Jesse shrugged noncommittally. “Zee, you know very well the Radicals and Northerners have made it impossible for me to make a living in any normal way. Everyone’s out to get Jesse James. I don’t plan to dangle from a rope or go to jail either. I want more for us. Maybe one day we can get together enough money to have our own farm or raise the best horses around. But a plan like that won’t be easy. We’ve got a baby coming, and now isn’t the time.” He pulled out my valise. “I’m sending you to Kearney until you get well.” His lips pressed together in a tight line that brooked no further discussion, even if I’d been strong enough to consider it.

Jesse shoved my clothes into the valise and helped me dress. He drove me to the train depot and held my arm solicitously as I went up the steps leading to the train.

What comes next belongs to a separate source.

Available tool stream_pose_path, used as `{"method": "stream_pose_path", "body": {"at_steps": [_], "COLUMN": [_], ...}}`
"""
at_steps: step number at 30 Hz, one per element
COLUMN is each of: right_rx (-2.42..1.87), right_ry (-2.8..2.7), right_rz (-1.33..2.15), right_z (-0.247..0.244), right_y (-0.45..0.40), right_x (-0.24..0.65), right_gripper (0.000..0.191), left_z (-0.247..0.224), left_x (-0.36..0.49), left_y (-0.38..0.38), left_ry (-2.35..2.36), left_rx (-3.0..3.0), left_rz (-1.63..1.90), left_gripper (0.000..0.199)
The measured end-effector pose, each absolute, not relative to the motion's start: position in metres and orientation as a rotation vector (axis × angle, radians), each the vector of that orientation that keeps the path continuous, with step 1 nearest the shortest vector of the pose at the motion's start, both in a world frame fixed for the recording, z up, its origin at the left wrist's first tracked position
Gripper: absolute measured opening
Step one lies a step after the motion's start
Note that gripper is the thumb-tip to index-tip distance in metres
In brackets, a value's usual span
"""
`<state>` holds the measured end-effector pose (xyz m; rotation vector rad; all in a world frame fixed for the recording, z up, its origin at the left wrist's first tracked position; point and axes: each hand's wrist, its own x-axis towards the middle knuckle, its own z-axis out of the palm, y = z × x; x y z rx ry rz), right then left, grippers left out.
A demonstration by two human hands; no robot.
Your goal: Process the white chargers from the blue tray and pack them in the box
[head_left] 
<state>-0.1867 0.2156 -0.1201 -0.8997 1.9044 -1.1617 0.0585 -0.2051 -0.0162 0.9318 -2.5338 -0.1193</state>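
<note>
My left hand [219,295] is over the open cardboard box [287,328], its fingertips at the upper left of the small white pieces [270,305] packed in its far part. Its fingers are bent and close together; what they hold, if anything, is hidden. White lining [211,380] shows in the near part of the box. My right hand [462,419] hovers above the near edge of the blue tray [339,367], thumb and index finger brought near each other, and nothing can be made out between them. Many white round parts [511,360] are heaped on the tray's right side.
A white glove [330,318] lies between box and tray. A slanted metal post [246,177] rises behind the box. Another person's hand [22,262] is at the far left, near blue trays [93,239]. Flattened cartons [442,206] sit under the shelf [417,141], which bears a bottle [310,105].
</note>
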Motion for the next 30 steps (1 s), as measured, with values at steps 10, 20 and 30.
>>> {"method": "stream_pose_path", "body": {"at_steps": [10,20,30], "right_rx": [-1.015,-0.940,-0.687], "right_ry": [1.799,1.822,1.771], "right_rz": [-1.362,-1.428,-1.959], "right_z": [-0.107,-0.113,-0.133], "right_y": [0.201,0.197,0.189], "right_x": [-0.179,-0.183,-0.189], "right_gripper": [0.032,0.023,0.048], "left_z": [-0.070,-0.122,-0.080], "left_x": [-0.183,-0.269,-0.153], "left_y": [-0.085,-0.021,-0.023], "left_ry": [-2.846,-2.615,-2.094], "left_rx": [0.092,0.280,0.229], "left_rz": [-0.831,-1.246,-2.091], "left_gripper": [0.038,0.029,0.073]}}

Then he kissed my cheek and whispered to me. “Along with your clothes, I packed money and a pistol, just in case. I hope you don’t find all your pretties in too much of a muddle.”

I nodded. “Thank you.”

To keep from tripping, I gathered up the skirt of a new yellow dress he’d bought me. I’d become so thin that none of my other clothes fit properly. I had no need for the flowing garments to accommodate the usual state of a woman with child. To calm my increasing dread, I tried to narrow my focus on Dr. Schuster’s advice and calm the fears swirling through my mind.

When the train arrived in Kearney, a porter took my elbow and helped me to the depot platform. Reuben waited on a bench, with a rolled-up newspaper on his lap. When he saw me, his eyes widened in alarm. He picked up my bag and put a comforting arm around my waist. “Come along now, my dear. Let me take you home to Zerelda.”